Eppur riusciremo a vedere i potenti passare e il giornalismo restare ..
Eppur riusciremo a vedere i potenti passare e il giornalismo restare ..

L’ editoriale del Direttore Daniela Piesco

I movimenti di governo ,sotterranei, subdoli, ipocriti e autoritari tra leggi bavaglio ,pro-vità nei consultori , abolizione dell’ abuso d’ ufficio, codice della strada per il quale ti ritirano la patente anche se sei lucido e ministri vari che fanno o sono paraculetti , hanno oggi il loro apice nelle dichiarazioni del presidente del Lazio Francesco Rocca che ha utilizzato la sede istituzionale del Consiglio regionale per un inqualificabile attacco alla stampa.

In particolare sotto accusa è finito il giornale Repubblica, a causa di alcuni articoli pubblicati e a lui sgraditi.

Una reazione a dir poco scomposta, in una sede istituzionale, ad articoli in Cronaca di Roma sulla sanità che riportano tra l’altro un fatto ammesso dallo stesso Rocca: la differita assunzione di infermiere incinte vincitrici di concorso pubblico.

Francesco Rocca, si spinge a manifestare la sua ‘gioia per la velocità con cui il giornale Repubblica perde copie’ evocandone persino la chiusura.

Beh,che dire è evidente che un inaccettabile intolleranza nei confronti di voci dissenzienti è preoccupante perché implicitamente mira a contrarre il pluralismo dei media. Le figure pubbliche di “alto livello” sono invece chiamate a tollerare livelli di critica più aspri, proprio in funzione dell’altissimo ruolo che ricoprono nelle nostre società. Soprattutto se quelle critiche vengono formulate in relazione a questioni di pubblico interesse.

Questo governo non ammette la diversità di vedute e non accetta il dissenso

In un Paese dove, fino a prova contraria, esiste la libertà di pensiero e di espressione, il giornalismo viene messo alla gogna perché non conforme alle idee illiberali del governo.

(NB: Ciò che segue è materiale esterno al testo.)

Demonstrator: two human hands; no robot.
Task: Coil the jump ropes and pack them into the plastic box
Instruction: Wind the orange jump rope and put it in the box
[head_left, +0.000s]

Invece di valorizzare il giornalismo d’inchiesta, si mette sotto inchiesta il giornalismo, e con lui il diritto dei cittadini ad essere informati

Usciva nel 1976 il capolavoro “Tutti gli uomini del presidente” (All the President’s Men) diretto da Alan J. Pakula e interpretato da due immensi attori: Dustin Hoffman e Robert Redford. Il film si fondava sull’omonimo saggio scritto dai giornalisti Bob Woodward e Carl Bernstein, e riguardava l’inchiesta del Washington Post che nel 1974 portò allo scandalo Watergate e alle dimissioni di Richard Nixon da presidente degli Stati Uniti.

Giusto 50 anni fa, quella maniera di fare giornalismo d’inchiesta anche grazie a talpe (chiamate allora gole profonde) riuscì a smascherare trame oscure di una potentissima amministrazione, quella del guerrafondaio Richard Nixon.E del suo sodale Kissinger, da poco deceduto.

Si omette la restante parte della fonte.